The Development of a Preselection Physical Fitness Training Program for Canadian Special Operations Regiment Applicants
Bibliographic record
Abstract
Special Operations Forces (SOF) soldiers must undergo a rigorous selection process that requires high levels of physical fitness and stamina to complete. Physical preparedness is crucial for an applicant's performance during a selection process; preselection physical training programs for SOF applicants must be specific to the demands of the selection process. The purpose of this study was to analyze the physical demands of the Canadian Special Operations Regiment (CSOR) Assessment Center (AC) to develop an evidence-based physical fitness program to assist future applicants to CSOR with their physical preparation.
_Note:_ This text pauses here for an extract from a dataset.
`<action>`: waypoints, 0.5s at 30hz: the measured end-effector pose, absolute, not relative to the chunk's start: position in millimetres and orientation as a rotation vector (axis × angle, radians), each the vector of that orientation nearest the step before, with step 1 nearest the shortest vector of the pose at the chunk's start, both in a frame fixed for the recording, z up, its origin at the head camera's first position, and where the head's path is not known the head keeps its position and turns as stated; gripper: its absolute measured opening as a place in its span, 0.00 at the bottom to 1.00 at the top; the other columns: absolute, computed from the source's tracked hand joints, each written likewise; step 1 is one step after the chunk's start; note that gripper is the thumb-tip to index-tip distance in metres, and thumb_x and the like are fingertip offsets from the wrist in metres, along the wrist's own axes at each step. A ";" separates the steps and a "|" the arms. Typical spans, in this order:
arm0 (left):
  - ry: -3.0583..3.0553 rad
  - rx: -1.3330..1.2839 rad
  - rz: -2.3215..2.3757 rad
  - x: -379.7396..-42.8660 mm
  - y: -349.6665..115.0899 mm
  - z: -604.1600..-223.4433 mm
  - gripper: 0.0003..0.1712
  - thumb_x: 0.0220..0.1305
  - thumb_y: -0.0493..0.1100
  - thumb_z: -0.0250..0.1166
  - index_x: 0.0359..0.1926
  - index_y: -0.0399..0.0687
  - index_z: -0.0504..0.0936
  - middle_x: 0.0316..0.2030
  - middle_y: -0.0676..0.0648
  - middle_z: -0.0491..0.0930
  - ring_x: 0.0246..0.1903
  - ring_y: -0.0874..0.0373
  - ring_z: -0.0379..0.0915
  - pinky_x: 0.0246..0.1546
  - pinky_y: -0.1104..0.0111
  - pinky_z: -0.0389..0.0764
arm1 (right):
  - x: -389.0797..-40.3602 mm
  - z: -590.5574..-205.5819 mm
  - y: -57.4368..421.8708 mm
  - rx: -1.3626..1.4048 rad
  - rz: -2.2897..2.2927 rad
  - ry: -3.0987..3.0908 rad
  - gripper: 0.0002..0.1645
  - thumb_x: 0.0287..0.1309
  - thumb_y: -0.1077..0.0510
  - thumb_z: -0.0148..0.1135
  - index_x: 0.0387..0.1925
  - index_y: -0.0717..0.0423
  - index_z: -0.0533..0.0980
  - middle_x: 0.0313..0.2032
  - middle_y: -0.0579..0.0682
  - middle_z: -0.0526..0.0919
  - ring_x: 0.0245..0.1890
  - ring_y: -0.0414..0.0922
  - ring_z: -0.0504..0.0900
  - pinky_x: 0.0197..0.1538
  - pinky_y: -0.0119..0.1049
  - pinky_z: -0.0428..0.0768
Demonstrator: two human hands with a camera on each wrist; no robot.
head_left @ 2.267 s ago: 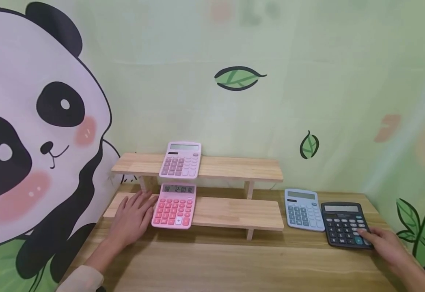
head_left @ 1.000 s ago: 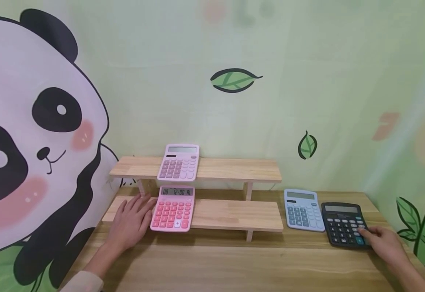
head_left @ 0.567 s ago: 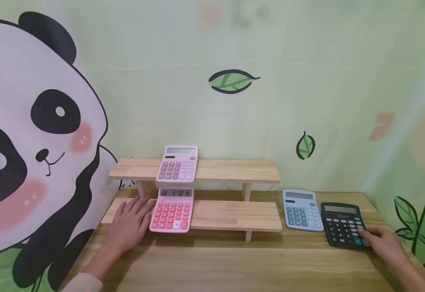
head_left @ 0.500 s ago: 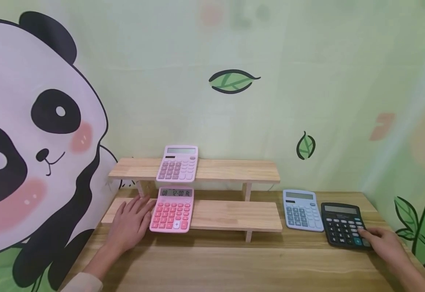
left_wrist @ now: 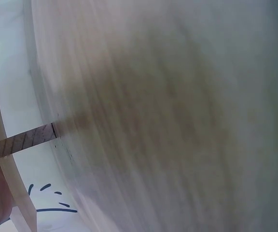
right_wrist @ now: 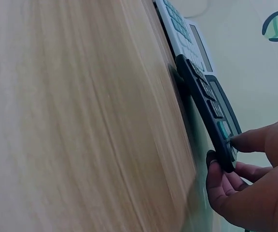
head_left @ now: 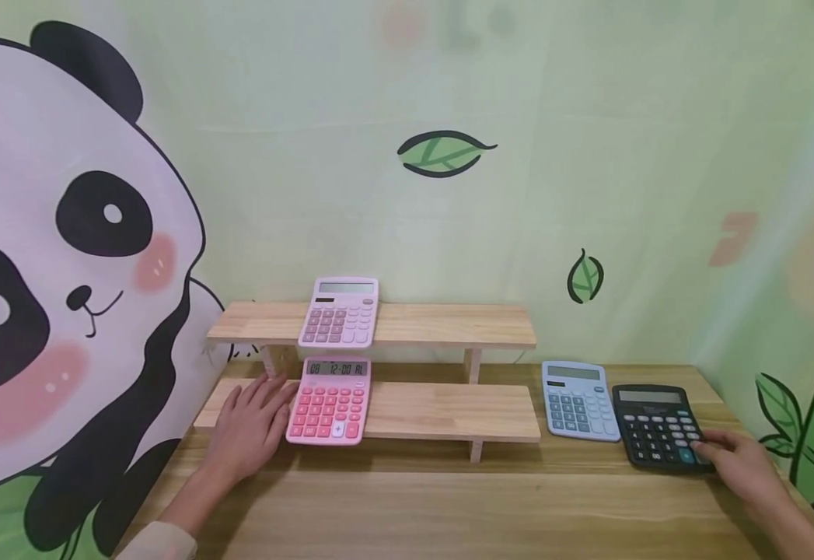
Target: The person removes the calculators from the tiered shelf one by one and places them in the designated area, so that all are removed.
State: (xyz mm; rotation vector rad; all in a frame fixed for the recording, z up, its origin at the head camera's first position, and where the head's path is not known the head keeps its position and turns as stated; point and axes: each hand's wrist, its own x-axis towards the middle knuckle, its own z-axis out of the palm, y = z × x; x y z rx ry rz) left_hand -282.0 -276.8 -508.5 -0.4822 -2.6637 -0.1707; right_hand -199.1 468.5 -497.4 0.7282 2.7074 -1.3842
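The right hand (right_wrist: 262,191) pinches a black calculator (right_wrist: 210,104) at one edge.

The display (head_left: 337,368) of the pink calculator (head_left: 330,401) read "08", "12-00" and "AL"; its white key (head_left: 338,429) bore a plus sign. On the black calculator's (head_left: 661,428) bottom key row (head_left: 648,456) stood "0" and "00". Marks on the lilac calculator (head_left: 339,313) and blue calculator (head_left: 580,400) were too small to read.

L hand (head_left: 251,428) covers part of the lower shelf (head_left: 448,411), sleeve (head_left: 158,542) chopped by the bottom edge. L wrist cam's mostly blurry wood (left_wrist: 153,121), w/ a cut-off bit that's prob. the hand. In head view, black calc (head_left: 662,432) hides part of R hand (head_left: 741,467); print below its screen (head_left: 650,397) is too small to read. R wrist cam crops blue calc (right_wrist: 182,36) up top.
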 end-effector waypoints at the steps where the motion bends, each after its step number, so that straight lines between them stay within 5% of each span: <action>1: -2.662 -0.482 -0.170 -281.9 -276.9 -508.6 0.28 0.82 0.54 0.49 0.75 0.54 0.76 0.76 0.42 0.69 0.77 0.37 0.58 0.74 0.33 0.56 | -200.0 -497.7 468.3 0.736 -1.387 2.707 0.39 0.78 0.57 0.53 0.74 0.82 0.54 0.69 0.81 0.61 0.65 0.71 0.68 0.58 0.60 0.78; 15: -2.663 -0.482 -0.161 -282.1 -278.1 -510.1 0.28 0.82 0.54 0.49 0.74 0.55 0.76 0.75 0.42 0.70 0.77 0.37 0.58 0.74 0.33 0.56 | -206.5 -495.1 469.0 0.721 -1.405 2.721 0.38 0.79 0.59 0.53 0.76 0.80 0.54 0.70 0.81 0.61 0.67 0.71 0.67 0.60 0.61 0.77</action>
Seventy-one men volunteered to undergo a battery of fitness tests before attending the CSOR AC. Forty-six (mean [SD]: age 26.2 [4.4] years, height 176.5 [7.4] cm, body mass 82.4 [10.1] kg) of the 71 participants further volunteered to participate in the characterization of the physical demands of the AC. Heart rate (HR) data were collected during the physically demanding sessions, and a subsequent task and physiological analysis was conducted to determine key performance variables for exercise prescription. The physically demanding sessions ranged in length from 26.38 (4.24) minutes to 668.52 (30.09) minutes, with the mean HR data ranging from 169.81 (6.64) to 97.51 (6.65) b·min⁻¹, respectively. Key predictors of completion of the AC were V[Combining Dot Above]O2peak (βexp: 5.92; confidence interval [CI]: 1.1-31.0), and 1-repetition maximum (1RM) squats (βexp: 5.16; CI: 1.2-22.2). The information derived from this study provided the foundation for the design of an evidence-based preparatory training program for future applicants that is reflective of the physical demands of the selection process.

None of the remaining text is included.